The cities join Earth Hour
An hour without lights around the globe, this Saturday, between 20.30 and 21.30, is the response of the Spanish cities to the call from the FEMP and promoted worldwide by environmental organizations. The sixty-minute blackout in urban spaces and buildings is emblematic places the initiative with which the Spanish municipalities are the local commitment to action against climate change.
Town Hall and town squares across Spain, cathedrals, museums and historic buildings will remain in the dark between 20.30 and 21.30 on Saturday. There are more than a thousand the spaces provided in the almost 200 Spanish municipalities that have signed and noted their participation in the web www.horadelplaneta.es. Provincial capitals and municipalities of all sizes responded to the calls and off the illumination of some of its landmark buildings, a symbolic act, along with others of different nature, seek to show local commitment to climate change: children's games, racing , manifest readings, musical performances, sporting events, lectures, conferences and other activities are provided as reinforcement to the blackout.

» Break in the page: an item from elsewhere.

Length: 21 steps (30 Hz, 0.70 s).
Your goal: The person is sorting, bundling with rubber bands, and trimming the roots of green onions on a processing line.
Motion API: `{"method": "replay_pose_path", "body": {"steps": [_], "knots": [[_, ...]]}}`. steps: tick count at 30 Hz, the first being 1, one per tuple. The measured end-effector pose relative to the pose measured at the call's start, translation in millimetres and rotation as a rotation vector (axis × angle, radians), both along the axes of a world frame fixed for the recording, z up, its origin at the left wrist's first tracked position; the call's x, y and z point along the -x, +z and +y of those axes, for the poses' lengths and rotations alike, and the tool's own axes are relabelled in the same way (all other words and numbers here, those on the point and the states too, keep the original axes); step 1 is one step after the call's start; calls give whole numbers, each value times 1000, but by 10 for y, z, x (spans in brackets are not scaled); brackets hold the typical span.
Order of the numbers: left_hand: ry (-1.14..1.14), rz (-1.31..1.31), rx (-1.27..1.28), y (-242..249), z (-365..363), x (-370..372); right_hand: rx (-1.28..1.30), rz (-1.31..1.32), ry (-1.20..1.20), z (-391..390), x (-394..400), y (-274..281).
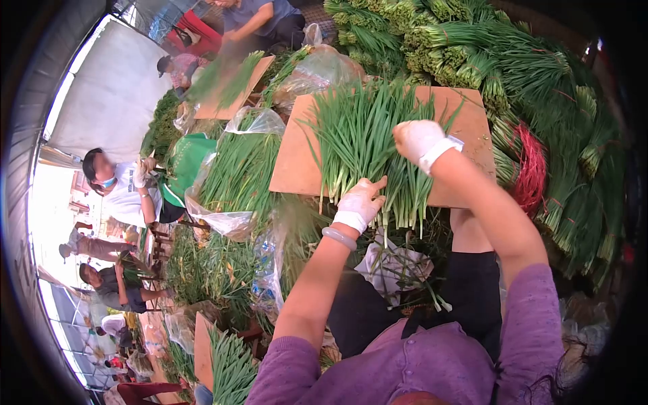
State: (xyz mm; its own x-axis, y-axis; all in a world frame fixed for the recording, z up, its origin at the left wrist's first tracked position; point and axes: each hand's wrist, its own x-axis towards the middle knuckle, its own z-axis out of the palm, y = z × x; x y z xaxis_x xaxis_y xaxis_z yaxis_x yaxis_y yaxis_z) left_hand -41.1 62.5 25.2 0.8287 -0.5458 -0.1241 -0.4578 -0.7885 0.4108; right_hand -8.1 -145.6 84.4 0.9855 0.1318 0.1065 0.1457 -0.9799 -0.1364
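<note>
A spread of garlic chives (364, 128) lies on a tan wooden board (293, 162), green leaves towards the far side and pale stalk ends hanging over the near edge. My left hand (359, 204), in a white glove and with a bangle at the wrist, rests on the stalks with thumb and finger apart. Above the right part of the leaves is my right hand (422, 143), also gloved in white. Its fingers are curled closed, and whatever is between them is hidden from me.
Bundled chives (486, 61) are heaped behind and to the right, with red ties (528, 169) hanging there. On the left, loose chives (243, 169) lie in clear plastic beside a green cloth (191, 165). A white bag (391, 270) is below the board. Several people work farther off.
</note>
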Motion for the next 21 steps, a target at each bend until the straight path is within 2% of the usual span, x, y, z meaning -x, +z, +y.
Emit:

In the world are more than 4,000 cities in 130 countries around the world, with the support of "La Hora", the story offered for images "in darkness" of buildings like the Burj Dubai in Dubai, the building Times Square New York, the Eiffel Tower in Paris or the Sydney Opera House, and even some of the most representative casinos of Las Vegas.
Earth Hour, which since 2008 brings together actions to show commitment against global climate change has already been proposed to individuals and organizations around the world with a call to "darken" the planet for an hour. The initiative began in Sydney in 2007, when 2.2 million people switched off lights in an act of protest against climate change.